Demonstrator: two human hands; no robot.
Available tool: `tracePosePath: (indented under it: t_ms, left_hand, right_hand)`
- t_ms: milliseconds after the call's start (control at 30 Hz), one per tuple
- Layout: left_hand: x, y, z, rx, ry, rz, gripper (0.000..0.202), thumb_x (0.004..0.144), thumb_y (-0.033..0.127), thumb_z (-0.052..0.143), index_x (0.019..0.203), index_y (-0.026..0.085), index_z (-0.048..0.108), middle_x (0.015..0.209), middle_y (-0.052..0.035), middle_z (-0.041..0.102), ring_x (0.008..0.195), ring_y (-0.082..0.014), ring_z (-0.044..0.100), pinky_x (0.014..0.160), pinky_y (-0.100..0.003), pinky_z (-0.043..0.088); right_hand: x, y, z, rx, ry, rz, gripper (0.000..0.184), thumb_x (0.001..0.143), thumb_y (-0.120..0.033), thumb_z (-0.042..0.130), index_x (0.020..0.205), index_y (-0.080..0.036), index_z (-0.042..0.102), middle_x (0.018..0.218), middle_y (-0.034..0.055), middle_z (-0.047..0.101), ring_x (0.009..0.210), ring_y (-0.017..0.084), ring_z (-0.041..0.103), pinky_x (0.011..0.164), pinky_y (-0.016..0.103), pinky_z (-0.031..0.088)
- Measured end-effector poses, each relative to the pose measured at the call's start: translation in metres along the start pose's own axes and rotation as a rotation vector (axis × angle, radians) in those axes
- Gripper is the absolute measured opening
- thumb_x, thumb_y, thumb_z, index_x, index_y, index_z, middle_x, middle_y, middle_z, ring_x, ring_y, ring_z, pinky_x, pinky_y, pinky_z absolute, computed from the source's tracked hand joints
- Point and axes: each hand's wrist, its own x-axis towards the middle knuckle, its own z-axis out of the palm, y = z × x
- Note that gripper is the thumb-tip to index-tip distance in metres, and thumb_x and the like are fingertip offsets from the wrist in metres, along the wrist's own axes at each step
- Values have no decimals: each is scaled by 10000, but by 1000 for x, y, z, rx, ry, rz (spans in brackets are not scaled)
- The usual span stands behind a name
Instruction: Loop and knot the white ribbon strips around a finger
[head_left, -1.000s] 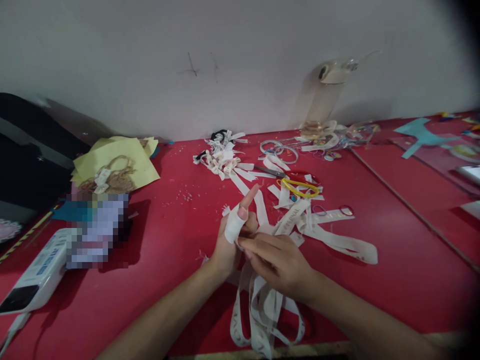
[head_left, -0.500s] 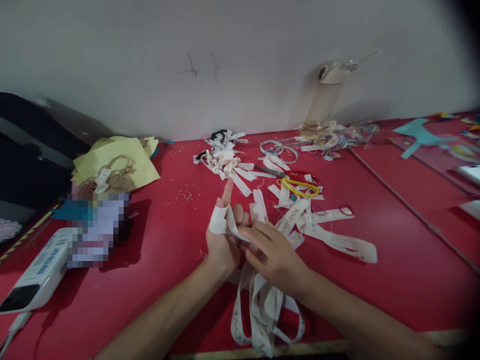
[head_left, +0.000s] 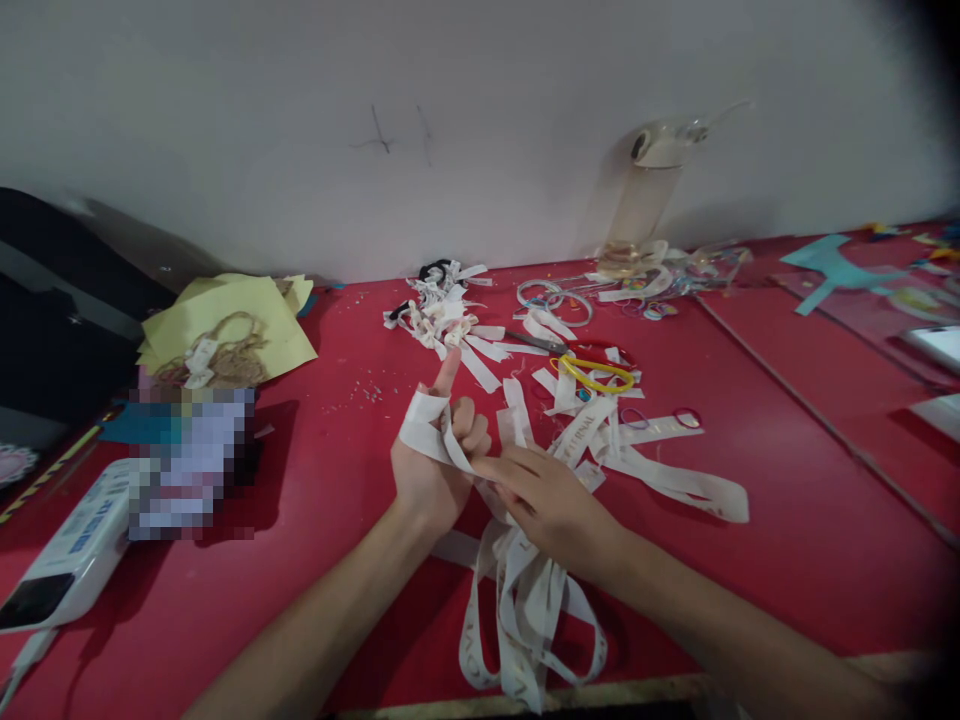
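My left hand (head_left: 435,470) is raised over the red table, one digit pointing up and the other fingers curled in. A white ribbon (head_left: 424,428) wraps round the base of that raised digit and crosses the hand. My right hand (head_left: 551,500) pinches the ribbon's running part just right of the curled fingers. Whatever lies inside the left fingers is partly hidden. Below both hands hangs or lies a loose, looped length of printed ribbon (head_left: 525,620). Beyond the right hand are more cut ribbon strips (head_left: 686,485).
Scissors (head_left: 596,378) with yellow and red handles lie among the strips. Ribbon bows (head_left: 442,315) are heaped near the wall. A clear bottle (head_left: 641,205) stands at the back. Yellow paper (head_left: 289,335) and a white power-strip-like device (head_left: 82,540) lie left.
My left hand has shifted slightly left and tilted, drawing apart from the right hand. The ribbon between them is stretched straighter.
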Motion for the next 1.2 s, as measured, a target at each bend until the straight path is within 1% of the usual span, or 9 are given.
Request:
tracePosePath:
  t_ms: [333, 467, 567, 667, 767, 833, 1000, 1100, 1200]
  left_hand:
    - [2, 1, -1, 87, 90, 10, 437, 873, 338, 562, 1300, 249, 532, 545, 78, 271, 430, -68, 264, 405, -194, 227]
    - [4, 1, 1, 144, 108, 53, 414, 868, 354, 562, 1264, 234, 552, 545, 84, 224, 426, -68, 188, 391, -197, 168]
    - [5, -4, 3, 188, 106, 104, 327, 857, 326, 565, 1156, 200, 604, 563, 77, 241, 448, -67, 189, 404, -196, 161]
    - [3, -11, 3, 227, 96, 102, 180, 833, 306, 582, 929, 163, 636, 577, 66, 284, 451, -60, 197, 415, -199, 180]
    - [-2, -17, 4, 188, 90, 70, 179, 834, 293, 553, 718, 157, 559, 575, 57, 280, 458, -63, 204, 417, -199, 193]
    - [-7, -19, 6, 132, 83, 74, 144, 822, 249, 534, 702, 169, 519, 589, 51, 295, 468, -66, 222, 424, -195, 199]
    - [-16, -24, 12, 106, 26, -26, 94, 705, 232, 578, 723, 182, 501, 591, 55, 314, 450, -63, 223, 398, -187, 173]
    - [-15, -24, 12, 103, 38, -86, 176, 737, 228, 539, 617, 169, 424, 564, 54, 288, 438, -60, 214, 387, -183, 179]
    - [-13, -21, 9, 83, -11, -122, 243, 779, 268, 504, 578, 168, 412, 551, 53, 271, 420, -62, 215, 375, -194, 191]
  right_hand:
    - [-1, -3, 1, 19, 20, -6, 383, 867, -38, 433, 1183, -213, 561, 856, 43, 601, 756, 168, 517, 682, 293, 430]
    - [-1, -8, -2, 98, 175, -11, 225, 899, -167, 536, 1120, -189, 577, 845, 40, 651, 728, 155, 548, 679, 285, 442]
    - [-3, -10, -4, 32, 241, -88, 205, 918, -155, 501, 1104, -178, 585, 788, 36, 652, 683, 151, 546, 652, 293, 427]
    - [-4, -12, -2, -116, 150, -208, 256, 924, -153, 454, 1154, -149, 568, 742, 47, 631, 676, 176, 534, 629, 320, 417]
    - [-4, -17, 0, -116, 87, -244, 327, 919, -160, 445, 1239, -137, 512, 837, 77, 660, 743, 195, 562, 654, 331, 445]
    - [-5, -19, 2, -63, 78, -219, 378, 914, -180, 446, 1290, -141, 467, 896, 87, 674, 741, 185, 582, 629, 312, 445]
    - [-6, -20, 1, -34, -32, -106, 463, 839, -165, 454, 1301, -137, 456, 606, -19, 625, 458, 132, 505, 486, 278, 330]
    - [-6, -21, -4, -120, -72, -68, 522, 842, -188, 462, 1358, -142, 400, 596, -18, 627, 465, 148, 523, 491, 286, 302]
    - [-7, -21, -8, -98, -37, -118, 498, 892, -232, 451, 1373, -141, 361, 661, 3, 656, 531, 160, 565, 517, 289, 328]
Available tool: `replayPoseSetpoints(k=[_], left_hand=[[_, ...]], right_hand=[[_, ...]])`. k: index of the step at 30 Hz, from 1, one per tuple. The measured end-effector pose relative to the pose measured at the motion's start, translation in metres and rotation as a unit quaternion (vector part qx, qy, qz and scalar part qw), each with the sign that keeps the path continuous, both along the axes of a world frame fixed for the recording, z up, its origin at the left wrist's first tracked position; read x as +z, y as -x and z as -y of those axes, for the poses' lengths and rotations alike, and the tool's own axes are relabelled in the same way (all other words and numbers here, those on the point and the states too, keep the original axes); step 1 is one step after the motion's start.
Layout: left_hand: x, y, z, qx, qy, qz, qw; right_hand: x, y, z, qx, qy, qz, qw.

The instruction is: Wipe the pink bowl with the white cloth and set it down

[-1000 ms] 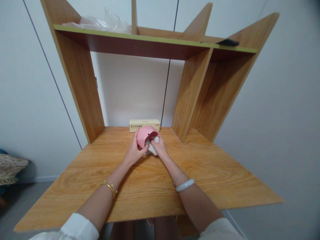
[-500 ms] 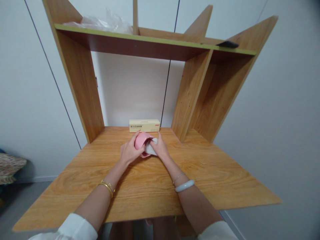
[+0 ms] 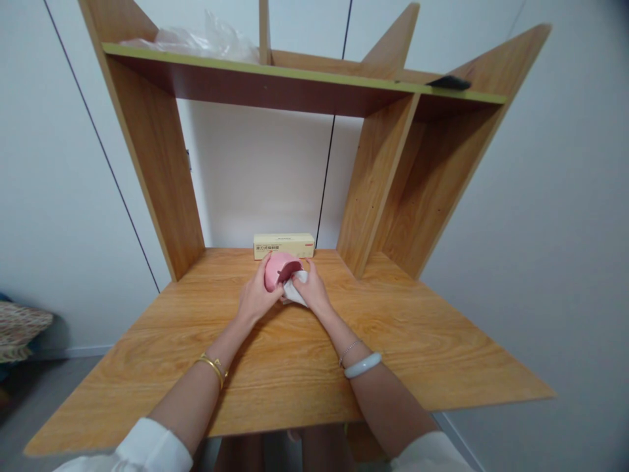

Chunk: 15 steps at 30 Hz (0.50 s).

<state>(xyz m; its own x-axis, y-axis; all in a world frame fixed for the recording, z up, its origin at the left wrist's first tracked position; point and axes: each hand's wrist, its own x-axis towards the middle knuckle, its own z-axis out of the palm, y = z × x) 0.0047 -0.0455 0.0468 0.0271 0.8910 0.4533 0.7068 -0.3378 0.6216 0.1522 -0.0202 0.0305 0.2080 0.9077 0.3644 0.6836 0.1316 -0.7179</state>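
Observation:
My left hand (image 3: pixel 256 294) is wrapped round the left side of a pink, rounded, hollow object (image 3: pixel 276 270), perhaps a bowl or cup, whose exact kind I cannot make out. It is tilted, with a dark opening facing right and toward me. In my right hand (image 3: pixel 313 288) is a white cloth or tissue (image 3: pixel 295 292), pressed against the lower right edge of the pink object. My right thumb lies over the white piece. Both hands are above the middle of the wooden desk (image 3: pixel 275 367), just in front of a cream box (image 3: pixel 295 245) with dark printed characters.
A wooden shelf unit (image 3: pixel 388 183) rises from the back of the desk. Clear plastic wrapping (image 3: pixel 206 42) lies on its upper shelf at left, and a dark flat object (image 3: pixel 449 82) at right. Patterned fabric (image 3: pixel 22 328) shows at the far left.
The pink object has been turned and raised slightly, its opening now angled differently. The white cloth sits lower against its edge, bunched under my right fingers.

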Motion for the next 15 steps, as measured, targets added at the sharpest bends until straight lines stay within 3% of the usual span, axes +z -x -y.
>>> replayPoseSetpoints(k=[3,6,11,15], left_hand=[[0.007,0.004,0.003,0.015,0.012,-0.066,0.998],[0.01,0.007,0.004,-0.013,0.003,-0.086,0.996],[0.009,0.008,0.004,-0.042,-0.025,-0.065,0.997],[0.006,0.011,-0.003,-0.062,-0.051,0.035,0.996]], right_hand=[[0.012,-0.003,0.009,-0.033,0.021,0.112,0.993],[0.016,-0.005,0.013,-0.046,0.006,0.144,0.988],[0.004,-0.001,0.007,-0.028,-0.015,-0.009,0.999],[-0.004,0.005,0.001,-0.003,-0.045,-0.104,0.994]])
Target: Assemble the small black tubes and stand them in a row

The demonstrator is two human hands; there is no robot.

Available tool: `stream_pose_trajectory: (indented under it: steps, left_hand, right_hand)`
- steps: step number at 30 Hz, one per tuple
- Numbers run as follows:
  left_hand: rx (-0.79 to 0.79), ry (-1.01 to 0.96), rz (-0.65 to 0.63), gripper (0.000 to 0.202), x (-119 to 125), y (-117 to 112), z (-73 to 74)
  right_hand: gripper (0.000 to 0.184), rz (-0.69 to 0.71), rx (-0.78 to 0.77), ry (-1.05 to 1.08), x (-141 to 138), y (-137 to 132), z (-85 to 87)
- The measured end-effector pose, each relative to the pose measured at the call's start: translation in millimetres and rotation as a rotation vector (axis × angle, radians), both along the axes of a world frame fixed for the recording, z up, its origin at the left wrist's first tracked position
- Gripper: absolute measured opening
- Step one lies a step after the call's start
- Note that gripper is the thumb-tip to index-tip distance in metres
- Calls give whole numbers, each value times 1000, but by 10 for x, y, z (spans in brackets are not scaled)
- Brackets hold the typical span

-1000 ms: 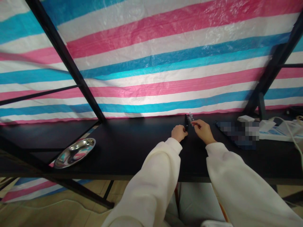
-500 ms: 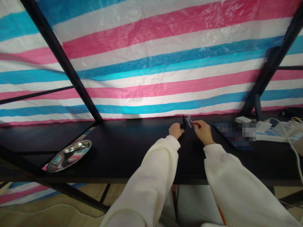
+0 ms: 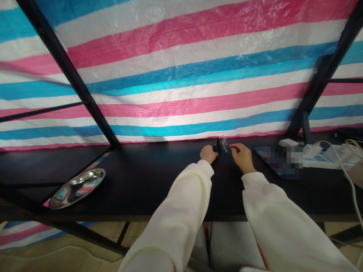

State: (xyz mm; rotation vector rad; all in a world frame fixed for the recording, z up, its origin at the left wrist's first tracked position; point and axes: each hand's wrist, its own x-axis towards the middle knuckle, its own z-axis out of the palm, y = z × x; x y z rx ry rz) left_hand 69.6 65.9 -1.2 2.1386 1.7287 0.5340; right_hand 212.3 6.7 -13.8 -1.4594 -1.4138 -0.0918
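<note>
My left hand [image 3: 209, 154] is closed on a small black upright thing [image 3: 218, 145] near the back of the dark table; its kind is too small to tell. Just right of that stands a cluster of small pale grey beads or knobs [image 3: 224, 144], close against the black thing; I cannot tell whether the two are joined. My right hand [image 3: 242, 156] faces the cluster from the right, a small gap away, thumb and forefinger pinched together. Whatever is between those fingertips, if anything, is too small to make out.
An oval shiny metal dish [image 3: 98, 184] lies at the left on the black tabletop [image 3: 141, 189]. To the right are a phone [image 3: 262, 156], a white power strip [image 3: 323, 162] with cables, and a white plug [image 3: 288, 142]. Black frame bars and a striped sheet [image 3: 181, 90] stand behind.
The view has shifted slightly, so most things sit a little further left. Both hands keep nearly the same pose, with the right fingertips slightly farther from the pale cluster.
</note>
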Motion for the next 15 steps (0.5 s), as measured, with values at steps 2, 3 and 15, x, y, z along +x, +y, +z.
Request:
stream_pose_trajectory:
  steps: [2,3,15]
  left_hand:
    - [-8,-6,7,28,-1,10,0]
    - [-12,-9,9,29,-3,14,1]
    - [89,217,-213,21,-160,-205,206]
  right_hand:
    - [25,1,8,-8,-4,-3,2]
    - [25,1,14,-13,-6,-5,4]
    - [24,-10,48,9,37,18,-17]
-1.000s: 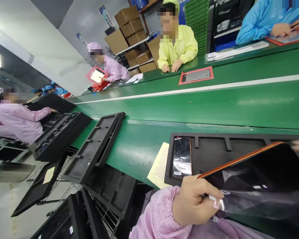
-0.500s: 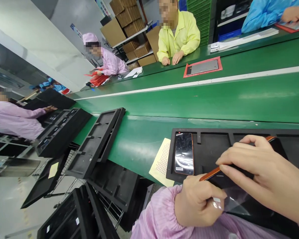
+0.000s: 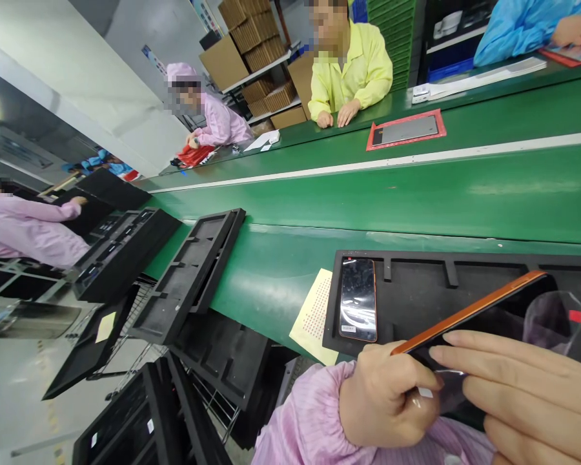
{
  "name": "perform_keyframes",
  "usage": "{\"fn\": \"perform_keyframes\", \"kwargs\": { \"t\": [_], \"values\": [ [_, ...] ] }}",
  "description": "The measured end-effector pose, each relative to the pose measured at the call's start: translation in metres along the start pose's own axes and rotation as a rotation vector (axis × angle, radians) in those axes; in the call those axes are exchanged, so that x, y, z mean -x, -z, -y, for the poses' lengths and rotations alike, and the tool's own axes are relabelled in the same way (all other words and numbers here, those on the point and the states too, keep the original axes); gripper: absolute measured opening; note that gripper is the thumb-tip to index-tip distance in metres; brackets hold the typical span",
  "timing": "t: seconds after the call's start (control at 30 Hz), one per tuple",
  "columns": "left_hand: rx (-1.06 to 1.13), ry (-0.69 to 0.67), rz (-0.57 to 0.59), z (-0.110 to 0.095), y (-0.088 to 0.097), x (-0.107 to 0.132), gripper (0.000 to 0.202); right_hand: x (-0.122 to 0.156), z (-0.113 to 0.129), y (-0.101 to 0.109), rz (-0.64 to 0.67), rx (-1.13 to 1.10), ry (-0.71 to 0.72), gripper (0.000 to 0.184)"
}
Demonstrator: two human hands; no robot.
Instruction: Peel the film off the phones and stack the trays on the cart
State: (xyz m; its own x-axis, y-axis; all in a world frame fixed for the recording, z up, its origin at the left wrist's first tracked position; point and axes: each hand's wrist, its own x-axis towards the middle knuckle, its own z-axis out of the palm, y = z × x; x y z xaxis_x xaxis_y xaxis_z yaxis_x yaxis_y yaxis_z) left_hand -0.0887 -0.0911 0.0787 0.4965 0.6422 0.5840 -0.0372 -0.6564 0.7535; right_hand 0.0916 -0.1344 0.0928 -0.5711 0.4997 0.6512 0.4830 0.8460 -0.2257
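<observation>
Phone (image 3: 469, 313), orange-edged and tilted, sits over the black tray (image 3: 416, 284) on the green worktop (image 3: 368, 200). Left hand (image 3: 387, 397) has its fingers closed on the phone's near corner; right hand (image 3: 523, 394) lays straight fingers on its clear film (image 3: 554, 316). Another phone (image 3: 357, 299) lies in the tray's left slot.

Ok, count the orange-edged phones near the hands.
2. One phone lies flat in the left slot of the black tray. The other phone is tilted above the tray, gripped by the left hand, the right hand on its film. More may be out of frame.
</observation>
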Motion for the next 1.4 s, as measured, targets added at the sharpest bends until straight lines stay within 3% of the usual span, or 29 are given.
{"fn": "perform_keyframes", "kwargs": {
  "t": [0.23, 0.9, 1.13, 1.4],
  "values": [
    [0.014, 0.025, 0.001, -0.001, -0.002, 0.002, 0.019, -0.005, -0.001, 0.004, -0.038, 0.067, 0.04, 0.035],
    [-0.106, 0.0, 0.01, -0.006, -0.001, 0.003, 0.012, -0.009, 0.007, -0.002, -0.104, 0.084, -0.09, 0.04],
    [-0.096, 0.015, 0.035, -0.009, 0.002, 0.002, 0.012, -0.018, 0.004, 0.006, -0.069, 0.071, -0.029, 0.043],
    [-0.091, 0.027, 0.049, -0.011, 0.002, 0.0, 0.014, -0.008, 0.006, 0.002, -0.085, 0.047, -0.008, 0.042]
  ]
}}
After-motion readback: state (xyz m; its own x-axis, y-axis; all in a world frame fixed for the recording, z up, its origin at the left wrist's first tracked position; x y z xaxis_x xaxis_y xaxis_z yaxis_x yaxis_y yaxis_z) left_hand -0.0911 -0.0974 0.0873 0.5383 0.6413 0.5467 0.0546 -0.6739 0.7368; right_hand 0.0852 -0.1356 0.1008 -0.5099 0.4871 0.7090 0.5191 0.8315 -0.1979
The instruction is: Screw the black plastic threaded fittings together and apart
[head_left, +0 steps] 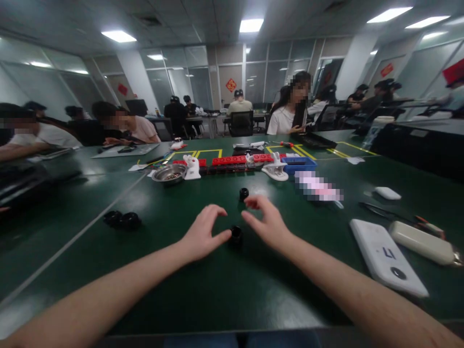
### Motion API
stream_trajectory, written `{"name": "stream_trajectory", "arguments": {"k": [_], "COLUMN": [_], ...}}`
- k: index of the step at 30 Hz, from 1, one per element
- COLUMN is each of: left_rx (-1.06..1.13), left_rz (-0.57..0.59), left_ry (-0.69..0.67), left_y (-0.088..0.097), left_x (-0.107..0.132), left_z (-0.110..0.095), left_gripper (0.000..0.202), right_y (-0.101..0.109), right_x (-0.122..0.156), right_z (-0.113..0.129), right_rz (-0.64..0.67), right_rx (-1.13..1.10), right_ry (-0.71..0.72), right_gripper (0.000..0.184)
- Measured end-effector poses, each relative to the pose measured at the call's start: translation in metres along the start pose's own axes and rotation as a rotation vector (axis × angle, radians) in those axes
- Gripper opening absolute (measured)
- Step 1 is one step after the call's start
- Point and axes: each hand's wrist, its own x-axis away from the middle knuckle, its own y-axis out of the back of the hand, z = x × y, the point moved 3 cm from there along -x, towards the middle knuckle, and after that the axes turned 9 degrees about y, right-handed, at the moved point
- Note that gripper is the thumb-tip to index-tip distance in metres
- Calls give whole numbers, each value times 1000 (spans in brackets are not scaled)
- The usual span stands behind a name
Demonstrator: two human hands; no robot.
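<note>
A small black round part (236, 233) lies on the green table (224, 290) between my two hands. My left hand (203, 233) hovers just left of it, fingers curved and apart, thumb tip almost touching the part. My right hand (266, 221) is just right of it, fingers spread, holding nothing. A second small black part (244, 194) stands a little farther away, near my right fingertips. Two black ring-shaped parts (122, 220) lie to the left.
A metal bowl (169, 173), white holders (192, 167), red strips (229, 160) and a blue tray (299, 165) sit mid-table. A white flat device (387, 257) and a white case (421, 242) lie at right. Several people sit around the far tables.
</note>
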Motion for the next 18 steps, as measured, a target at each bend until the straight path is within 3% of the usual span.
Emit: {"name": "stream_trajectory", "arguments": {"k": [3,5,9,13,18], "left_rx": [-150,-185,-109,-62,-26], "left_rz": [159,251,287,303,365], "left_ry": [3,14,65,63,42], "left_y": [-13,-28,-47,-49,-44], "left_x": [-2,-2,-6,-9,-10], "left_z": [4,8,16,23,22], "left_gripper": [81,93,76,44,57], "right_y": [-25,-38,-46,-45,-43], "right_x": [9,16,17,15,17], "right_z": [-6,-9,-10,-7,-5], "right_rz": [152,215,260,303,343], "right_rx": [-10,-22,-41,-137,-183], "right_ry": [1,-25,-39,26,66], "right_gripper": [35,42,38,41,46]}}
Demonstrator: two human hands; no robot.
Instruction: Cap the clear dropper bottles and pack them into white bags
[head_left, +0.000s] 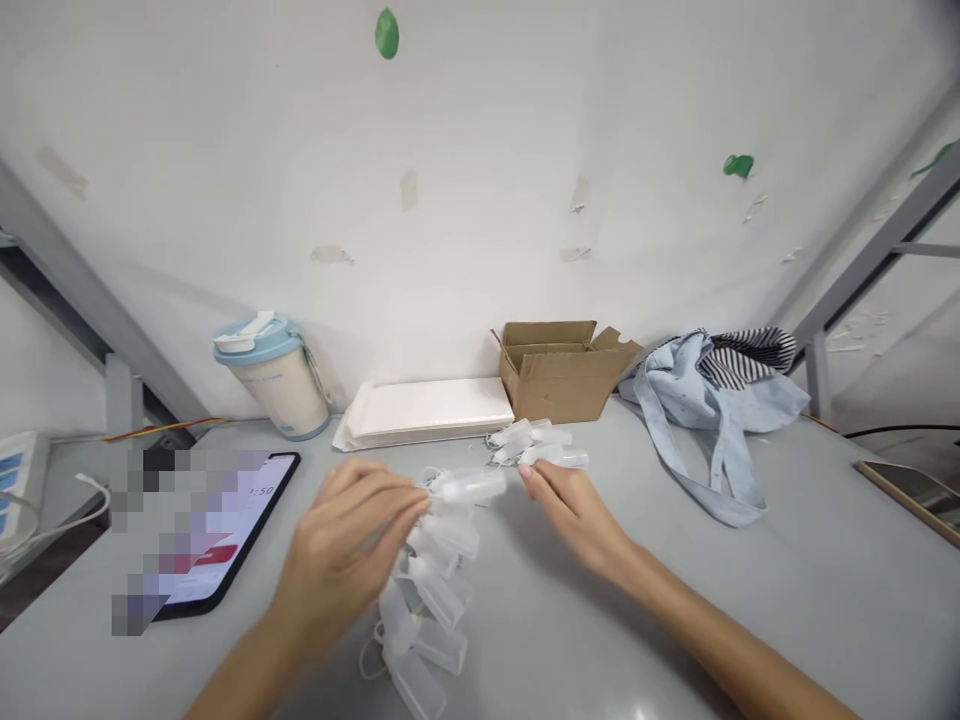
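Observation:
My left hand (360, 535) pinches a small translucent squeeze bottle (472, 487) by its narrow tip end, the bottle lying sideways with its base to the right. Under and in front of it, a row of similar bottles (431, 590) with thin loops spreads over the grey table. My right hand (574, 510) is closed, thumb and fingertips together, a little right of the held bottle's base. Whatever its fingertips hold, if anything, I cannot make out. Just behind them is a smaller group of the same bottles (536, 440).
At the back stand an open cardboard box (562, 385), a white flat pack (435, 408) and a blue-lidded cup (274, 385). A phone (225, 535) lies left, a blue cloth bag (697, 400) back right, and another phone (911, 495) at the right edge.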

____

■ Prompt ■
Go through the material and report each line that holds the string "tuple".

■ Exercise solution ■
- t_ms: milliseconds after the call's start (control at 30 Hz), one per tuple
Available tool: `replayPoseSetpoints(k=[_], left_hand=[[_, ...]], right_hand=[[_, ...]])`. k: index of the step at 30 Hz, from 1, one per tuple. The measured end-effector pose relative to the pose measured at the motion's start, translation in metres and rotation as a unit quaternion (vector part qx, qy, qz and scalar part qw), each with the sign that keeps the path continuous, both along the axes of a world frame fixed for the recording, z up, its origin at the left wrist's first tracked position; read x as +z, y as -x and z as -y of those axes, for the poses' lengths and rotations alike, and the tool's own axes are relabelled in the same way (all other words and numbers here, those on the point and the states too, keep the original axes); step 1 is one step after the motion's start.
- steps: step number at 30 Hz, one per tuple
  "timing": "t: seconds after the call's start (control at 30 Hz), one per tuple",

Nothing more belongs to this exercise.